Tout concorde y compris la composition du tableau avec la position centrale de l’église au fond, les sens des regards et les attitudes corporelles des personnages.
Ce faisant, cette découverte a permis a permis à la fois l’identification de la famille représentée et l’attribution de l’ensemble à Frans Hals, deux éléments qui s’étaient perdus avec le temps et le découpage du tableau original. Jusque très récemment, le tableau de Tolède était connu comme celui d’une autre famille et attribué à l’artiste Jan Van Braij. La cause de cette erreur : le nom de De Bray se trouve sur la semelle de la chaussure droite de l’enfant assise au premier plan, à l’extrême gauche. Cette inscription est en fait la signature du peintre Salomon de Bray, qui n’a ajouté au groupe que ce seul bébé et ce, en 1928, comme indiqué. Il s’agit donc d’un enfant qui n’était pas né quand Frans Hals termina sa commande.
Pour la première fois depuis 200 ans les 3 parties de cet unique tableau sont donc réunies et présentées ensemble. Nous sommes à la fois heureux que cette joyeuse et belle famille ait retrouvé son identité et son intégrité autant que surpris de nous retrouver au cœur d’une enquête digne d’une police scientifique avec ses imbroglios et rebondissements rocambolesques qui a permis d’aboutir à cette heureuse découverte et ce dénouement des plus plaisants. Il reste encore un dernier petit bout du tableau à trouver. Souhaitons que l’exposition de la Fondation Custodia pourrait aider à mettre la main sur la dernière pièce du puzzle.
Le tableau de la famille Van Campen et l’important travail de recherches et de reconstitution sont présentés dans le cadre de l’exposition « Frans Hals Portraits de famille » qui réunit les 3 autres portraits de famille connus de la main de Hans Hals.

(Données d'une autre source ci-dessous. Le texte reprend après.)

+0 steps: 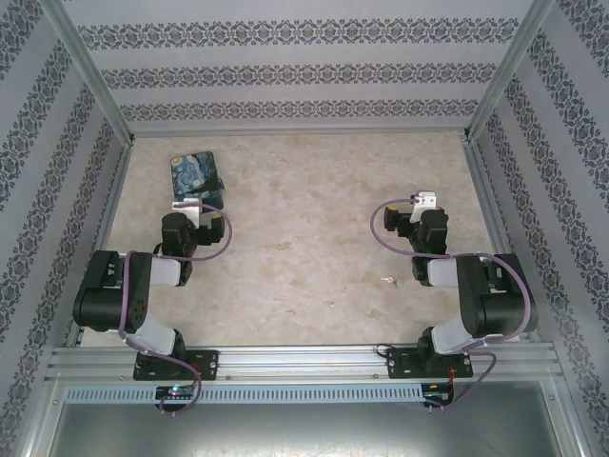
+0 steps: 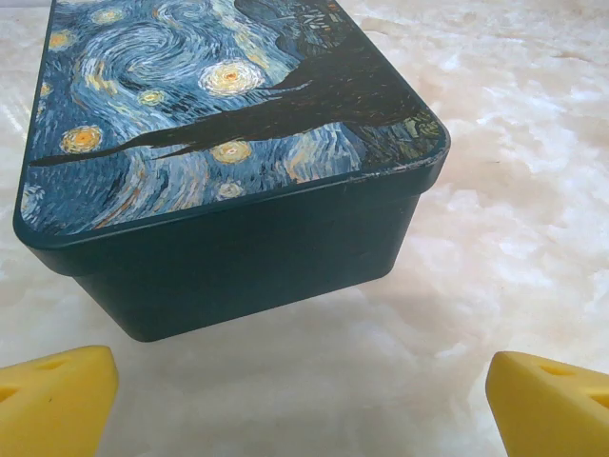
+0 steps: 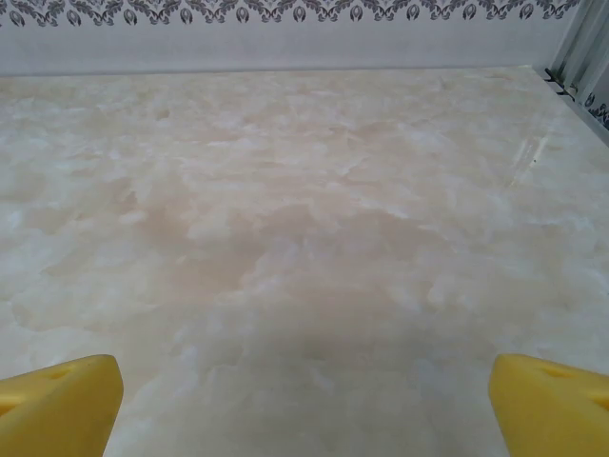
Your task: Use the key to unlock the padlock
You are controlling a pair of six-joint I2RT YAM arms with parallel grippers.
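Both claws gape wide and empty: the left gripper [image 2: 304,405] faces the starry tin [image 2: 228,133] at its view's upper left, the right gripper [image 3: 304,409] bare table [image 3: 285,219]. I'd have the left square up on the tin's shut lid first. The key [image 1: 388,280] is a silvery speck lower right of centre overhead; where the padlock lies I cannot tell, perhaps inside the tin

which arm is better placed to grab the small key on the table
Right, probably: the key lies just beside the right arm, and the right gripper is open and empty. The left gripper faces the tin, far from it.
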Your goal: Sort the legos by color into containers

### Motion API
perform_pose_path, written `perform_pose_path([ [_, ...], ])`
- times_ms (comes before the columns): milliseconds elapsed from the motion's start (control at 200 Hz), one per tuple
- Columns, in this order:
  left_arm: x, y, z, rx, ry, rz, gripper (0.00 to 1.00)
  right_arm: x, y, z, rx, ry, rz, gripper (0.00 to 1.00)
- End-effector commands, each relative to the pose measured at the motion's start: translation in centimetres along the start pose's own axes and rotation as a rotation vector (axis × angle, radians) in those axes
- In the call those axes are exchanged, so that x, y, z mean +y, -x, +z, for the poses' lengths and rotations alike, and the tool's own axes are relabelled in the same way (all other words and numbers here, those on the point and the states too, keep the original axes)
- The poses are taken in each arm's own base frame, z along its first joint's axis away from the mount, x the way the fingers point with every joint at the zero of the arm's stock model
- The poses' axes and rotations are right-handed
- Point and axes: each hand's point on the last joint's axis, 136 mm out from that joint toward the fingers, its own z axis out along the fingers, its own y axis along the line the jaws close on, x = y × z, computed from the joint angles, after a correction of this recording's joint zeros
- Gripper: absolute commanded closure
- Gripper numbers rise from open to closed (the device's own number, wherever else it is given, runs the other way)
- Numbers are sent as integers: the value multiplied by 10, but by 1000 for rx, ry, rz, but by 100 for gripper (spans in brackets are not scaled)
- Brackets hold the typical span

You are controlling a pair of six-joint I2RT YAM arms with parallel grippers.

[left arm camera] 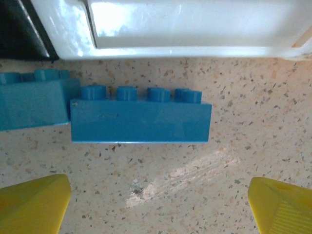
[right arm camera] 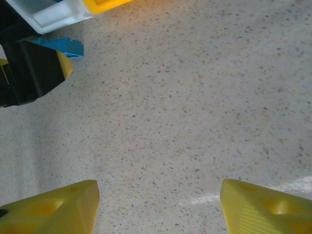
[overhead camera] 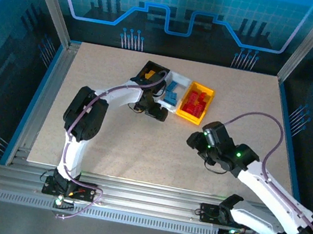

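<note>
Left wrist view has the left gripper (left arm camera: 156,204) spread wide and empty over a long blue brick (left arm camera: 140,122) lying just short of the white bin (left arm camera: 185,29). A second blue brick (left arm camera: 33,102) sits just beside its left end, so a closing finger could snag both or knock one away. Rightward, the right gripper (right arm camera: 156,204) hangs open, empty, over speckled tabletop (right arm camera: 195,97), blue-lit panels (overhead camera: 182,6) all round.

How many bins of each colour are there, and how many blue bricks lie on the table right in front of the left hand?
Black bin: 1
White bin: 1
Yellow bin: 1
Blue bricks on the table: 2
Total: 5
</note>
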Motion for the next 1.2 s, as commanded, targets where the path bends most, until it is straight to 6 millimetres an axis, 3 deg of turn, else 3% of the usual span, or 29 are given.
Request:
perform_pose_path([
  [0,3,3,7,11,17,3,5,-17,-1,-4,-40,-30,48,32],
  [520,6,8,28,13,76,33,6,-33,-9,-11,-34,-25,71,32],
  [765,-4,19,32,-11,103,41,8,-37,-12,-10,-27,-24,87,33],
  [985,1,23,34,-23,148,16,14,-37,-15,-7,-13,-21,79,33],
  [1196,3,21,37,-14,156,6,28,-40,-19,-2,-1,-14,76,35],
])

Cette exposition est une occasion unique de découvrir cet artiste pratiquement absent des collections publiques françaises (en dehors du musée du Louvre) et dont le talent novateur fut admiré dès le XVIIème siècle. Elle est accompagnée d’une présentation de dessins préparatoires de portraits de familles d’artistes hollandais et flamands du XVIIe qui vient compléter le propos fort opportunément.
Cette première exposition est présentée -toujours à la Fondation Custodia- concomitamment avec « Enfants du siècle d’or » qui révèle l’intérêt des fondateurs Frits et Jacoba Lugt-Klever pour les portraits d’enfants (ci-contre), étant eux mêmes parents de deux fils et trois filles. Ce sujet d’exposition original peu traité et l’importance des œuvres collectionnées datant de plus de 300 ans, va à l’encontre des idées reçues selon lesquelles il aurait fallu attendre le XXe siècle pour porter sur l’enfance un regard attendri.
Marie-Pierre Sensey
« Frans Hals Portraits de famille »
« Enfants du siècle d’or » œuvres de la collection de la Fondation Custodia jusqu’au 25 août 2019
Ca donne envie d’en savoir plus sur l’enquête ! Merci beaucoup
Article très intéressant. Merci.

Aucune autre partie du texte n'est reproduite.